Write out, without any change, the lines in the material below that run from the line with "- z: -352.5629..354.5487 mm" through the line with "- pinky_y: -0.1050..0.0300", both included.
(Stored data begins)
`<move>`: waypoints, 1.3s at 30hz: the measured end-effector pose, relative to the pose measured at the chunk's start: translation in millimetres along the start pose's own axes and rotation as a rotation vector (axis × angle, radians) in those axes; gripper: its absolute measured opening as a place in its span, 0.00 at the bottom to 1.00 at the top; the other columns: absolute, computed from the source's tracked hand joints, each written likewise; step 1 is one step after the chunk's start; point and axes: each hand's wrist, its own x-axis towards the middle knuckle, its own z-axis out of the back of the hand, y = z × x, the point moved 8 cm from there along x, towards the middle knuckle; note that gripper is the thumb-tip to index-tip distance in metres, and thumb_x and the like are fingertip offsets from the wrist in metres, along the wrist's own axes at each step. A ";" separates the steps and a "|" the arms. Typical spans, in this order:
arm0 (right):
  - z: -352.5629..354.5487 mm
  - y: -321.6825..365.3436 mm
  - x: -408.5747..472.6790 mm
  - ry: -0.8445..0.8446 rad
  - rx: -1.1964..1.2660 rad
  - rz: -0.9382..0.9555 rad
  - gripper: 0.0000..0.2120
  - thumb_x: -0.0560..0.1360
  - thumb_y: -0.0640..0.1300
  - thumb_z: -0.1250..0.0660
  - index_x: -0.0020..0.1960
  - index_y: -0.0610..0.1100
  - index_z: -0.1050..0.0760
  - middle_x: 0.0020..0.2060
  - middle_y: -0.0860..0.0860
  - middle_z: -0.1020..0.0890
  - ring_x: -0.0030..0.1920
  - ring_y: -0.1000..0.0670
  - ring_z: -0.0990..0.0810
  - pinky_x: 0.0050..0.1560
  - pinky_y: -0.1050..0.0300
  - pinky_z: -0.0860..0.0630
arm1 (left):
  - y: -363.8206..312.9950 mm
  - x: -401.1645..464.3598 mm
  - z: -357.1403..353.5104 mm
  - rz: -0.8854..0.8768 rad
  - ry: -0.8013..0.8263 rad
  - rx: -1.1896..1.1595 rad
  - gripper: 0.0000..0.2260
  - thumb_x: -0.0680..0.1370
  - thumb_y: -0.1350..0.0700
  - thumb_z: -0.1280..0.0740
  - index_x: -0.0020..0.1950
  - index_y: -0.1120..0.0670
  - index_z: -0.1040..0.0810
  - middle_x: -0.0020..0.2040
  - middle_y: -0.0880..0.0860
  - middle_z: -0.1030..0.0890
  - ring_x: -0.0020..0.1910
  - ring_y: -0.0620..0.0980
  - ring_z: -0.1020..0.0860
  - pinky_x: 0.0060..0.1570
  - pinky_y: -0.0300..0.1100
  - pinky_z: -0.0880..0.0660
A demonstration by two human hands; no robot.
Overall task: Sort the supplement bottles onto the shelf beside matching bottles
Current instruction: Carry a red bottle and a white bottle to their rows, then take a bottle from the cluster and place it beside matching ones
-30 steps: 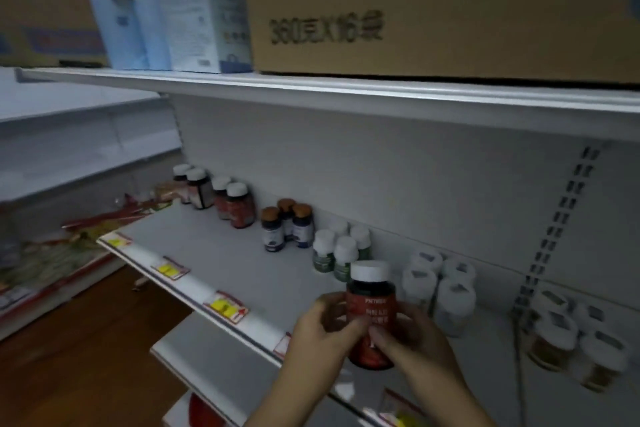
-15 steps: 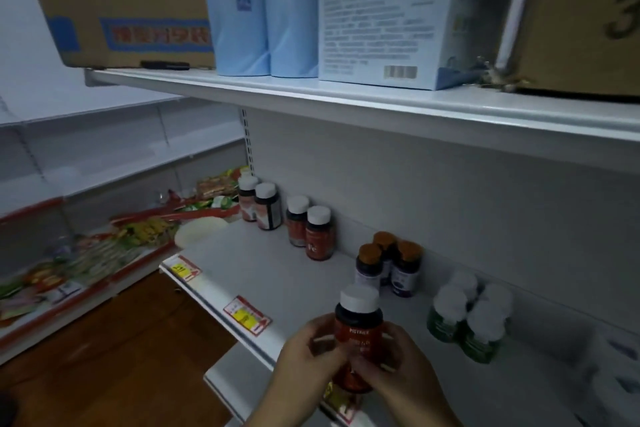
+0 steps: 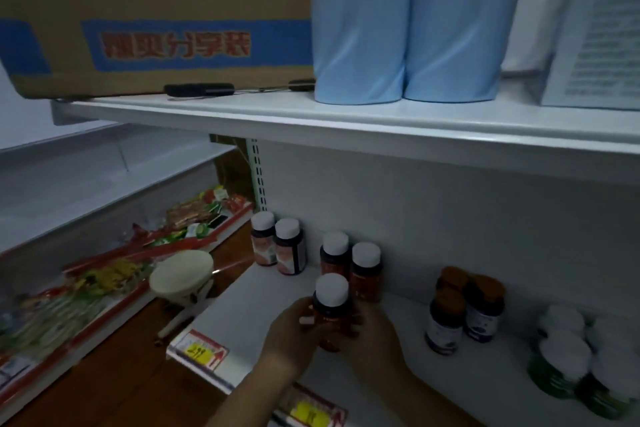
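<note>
A dark red supplement bottle (image 3: 331, 308) with a white cap stands upright between my left hand (image 3: 289, 336) and my right hand (image 3: 375, 336), both wrapped around its body. It is just in front of two matching red bottles (image 3: 349, 267) with white caps on the white shelf (image 3: 263, 319). Whether its base touches the shelf is hidden by my fingers. Left of them stand two bottles with pale orange labels (image 3: 278, 246). To the right are orange-capped bottles (image 3: 464, 308) and green bottles with white caps (image 3: 575, 360).
The upper shelf (image 3: 346, 121) hangs close above, carrying a cardboard box (image 3: 156, 17) and blue packs (image 3: 408, 21). Yellow price tags (image 3: 199, 350) line the shelf's front edge. At the left are a round white object (image 3: 181, 274) and a lower shelf of snack packets (image 3: 104, 274).
The view has swung left and closer along the shelf. My hands have carried the red bottle from the white-capped jars to right in front of the two matching red bottles.
</note>
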 end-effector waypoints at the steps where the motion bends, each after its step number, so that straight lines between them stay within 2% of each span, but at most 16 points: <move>1: -5.3 2.8 6.5 -0.037 -0.041 -0.009 0.31 0.59 0.65 0.30 0.59 0.55 0.25 0.53 0.58 0.19 0.53 0.56 0.20 0.53 0.56 0.22 | -0.2 10.7 6.7 -0.038 0.020 0.040 0.14 0.73 0.57 0.29 0.55 0.46 0.27 0.47 0.44 0.22 0.45 0.44 0.21 0.42 0.30 0.26; 5: -16.1 12.3 28.6 -0.148 -0.233 -0.051 0.38 0.58 0.75 0.41 0.59 0.54 0.25 0.55 0.54 0.20 0.55 0.52 0.21 0.53 0.59 0.26 | -4.5 46.6 21.8 -0.200 0.088 0.182 0.16 0.75 0.56 0.33 0.63 0.49 0.26 0.54 0.44 0.20 0.41 0.35 0.25 0.40 0.23 0.30; 6: -16.4 12.4 32.2 -0.169 -0.260 -0.053 0.36 0.60 0.75 0.41 0.60 0.55 0.25 0.56 0.55 0.20 0.55 0.52 0.22 0.53 0.59 0.27 | -5.1 52.4 21.2 -0.214 0.110 0.193 0.16 0.76 0.55 0.34 0.63 0.48 0.27 0.53 0.43 0.21 0.39 0.32 0.26 0.38 0.22 0.30; 8: -16.8 21.5 35.4 -0.172 -0.313 -0.068 0.27 0.66 0.66 0.35 0.61 0.55 0.26 0.57 0.56 0.20 0.57 0.52 0.22 0.50 0.62 0.30 | -8.3 58.8 19.0 -0.247 0.156 0.231 0.15 0.77 0.53 0.35 0.63 0.45 0.29 0.54 0.43 0.21 0.39 0.34 0.25 0.41 0.25 0.29; 10: -17.2 23.9 41.5 -0.169 -0.376 -0.078 0.24 0.69 0.62 0.35 0.61 0.52 0.25 0.57 0.53 0.19 0.57 0.50 0.22 0.49 0.64 0.33 | -9.5 62.6 16.7 -0.280 0.228 0.341 0.18 0.77 0.48 0.36 0.66 0.43 0.33 0.63 0.46 0.23 0.50 0.42 0.22 0.54 0.35 0.28; 12: -17.9 23.1 41.9 -0.103 -0.390 -0.131 0.34 0.66 0.71 0.40 0.60 0.47 0.24 0.57 0.48 0.19 0.57 0.48 0.22 0.50 0.62 0.32 | -12.9 67.0 21.3 -0.343 0.270 0.493 0.25 0.76 0.43 0.38 0.71 0.45 0.39 0.69 0.47 0.29 0.63 0.47 0.27 0.61 0.39 0.32; 15: -4.0 32.6 21.4 -0.101 -0.440 -0.152 0.41 0.62 0.79 0.46 0.60 0.50 0.25 0.58 0.51 0.20 0.59 0.49 0.23 0.55 0.56 0.28 | -45.4 63.8 44.9 -0.541 0.207 0.624 0.27 0.74 0.36 0.43 0.68 0.48 0.34 0.66 0.49 0.29 0.64 0.50 0.28 0.57 0.39 0.31; 17: 6.9 52.9 -2.1 -0.073 -0.568 -0.077 0.50 0.60 0.79 0.61 0.65 0.50 0.29 0.63 0.51 0.24 0.63 0.49 0.27 0.63 0.55 0.30 | -76.4 56.8 53.0 -0.674 0.172 0.706 0.28 0.72 0.34 0.46 0.65 0.49 0.32 0.64 0.51 0.28 0.62 0.51 0.28 0.55 0.41 0.29; 19: 21.3 75.1 -28.6 -0.063 -0.687 0.010 0.50 0.60 0.73 0.66 0.70 0.48 0.35 0.68 0.49 0.28 0.68 0.48 0.31 0.67 0.55 0.35 | -101.1 49.6 43.9 -0.746 0.226 0.777 0.28 0.76 0.39 0.43 0.73 0.50 0.40 0.73 0.53 0.35 0.72 0.51 0.37 0.68 0.44 0.36; 21: 42.6 87.0 -52.1 -0.070 -0.746 0.042 0.46 0.64 0.70 0.65 0.73 0.48 0.40 0.72 0.49 0.34 0.72 0.49 0.36 0.70 0.56 0.39 | -120.4 36.0 21.9 -0.779 0.348 0.841 0.29 0.78 0.42 0.43 0.76 0.48 0.49 0.78 0.49 0.48 0.77 0.46 0.50 0.73 0.42 0.49; 23: 63.5 78.8 -72.5 0.012 -0.841 -0.009 0.45 0.63 0.70 0.64 0.75 0.50 0.46 0.76 0.51 0.43 0.76 0.50 0.46 0.74 0.56 0.48 | -137.6 21.3 -6.0 -0.821 0.472 0.885 0.32 0.78 0.41 0.42 0.76 0.48 0.53 0.78 0.48 0.53 0.77 0.46 0.56 0.74 0.43 0.54; 26: 100.7 62.5 -116.3 0.084 -0.929 -0.071 0.48 0.61 0.72 0.62 0.76 0.50 0.50 0.78 0.51 0.53 0.77 0.49 0.57 0.75 0.53 0.57 | -154.9 -3.0 -58.1 -0.851 0.589 1.028 0.42 0.70 0.28 0.46 0.76 0.48 0.55 0.78 0.51 0.58 0.77 0.50 0.60 0.76 0.50 0.55; 30: 170.0 41.4 -192.4 -0.064 -0.969 -0.096 0.41 0.71 0.70 0.51 0.76 0.49 0.49 0.78 0.46 0.52 0.77 0.44 0.54 0.76 0.45 0.53 | -187.5 -64.0 -145.8 -0.929 0.680 0.992 0.37 0.73 0.35 0.42 0.76 0.47 0.53 0.78 0.53 0.58 0.77 0.53 0.59 0.76 0.52 0.54; 32: 208.0 29.9 -236.8 -0.095 -1.030 -0.135 0.36 0.75 0.63 0.42 0.76 0.49 0.49 0.77 0.46 0.51 0.77 0.43 0.54 0.75 0.42 0.54 | -205.8 -109.7 -195.6 -0.995 0.719 0.968 0.35 0.75 0.37 0.42 0.76 0.47 0.54 0.78 0.51 0.58 0.77 0.52 0.60 0.76 0.52 0.55; 35: 265.8 3.5 -313.7 -0.134 -0.985 -0.309 0.34 0.76 0.61 0.43 0.76 0.52 0.50 0.78 0.49 0.53 0.77 0.47 0.58 0.75 0.41 0.58 | -229.8 -183.3 -265.6 -1.066 0.772 0.918 0.33 0.76 0.38 0.43 0.76 0.46 0.53 0.78 0.49 0.59 0.77 0.51 0.61 0.76 0.52 0.57; 39: 330.0 -16.8 -420.7 -0.242 -0.921 -0.482 0.33 0.76 0.61 0.42 0.76 0.54 0.51 0.78 0.50 0.54 0.77 0.47 0.59 0.75 0.42 0.59 | -258.1 -275.1 -345.0 -1.202 0.814 0.820 0.31 0.76 0.41 0.39 0.76 0.46 0.47 0.77 0.50 0.63 0.77 0.50 0.60 0.76 0.46 0.52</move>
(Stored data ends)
» Result for this task
  - z: -352.5629..354.5487 mm
  - y: -321.6825..365.3436 mm
  - x: -408.5747..472.6790 mm
  - ry: -0.8445..0.8446 rad
  - rx: -1.1964..1.2660 rad
  - rz: -0.9382..0.9555 rad
  - gripper: 0.0000..0.2120
  - thumb_x: -0.0560..0.1360
  - thumb_y: -0.0640..0.1300
  - thumb_z: -0.1250..0.0660
  - index_x: -0.0020..0.1960
  - index_y: -0.0610..0.1100
  - index_z: -0.1050..0.0760
  - middle_x: 0.0020..0.2060
  - middle_y: -0.0860..0.0860
  - middle_z: -0.1020..0.0890
  - ring_x: -0.0030..0.1920
  - ring_y: -0.1000..0.0670
  - ring_z: -0.0990..0.0810
  - pinky_x: 0.0050..0.1560
  - pinky_y: -0.1050..0.0300

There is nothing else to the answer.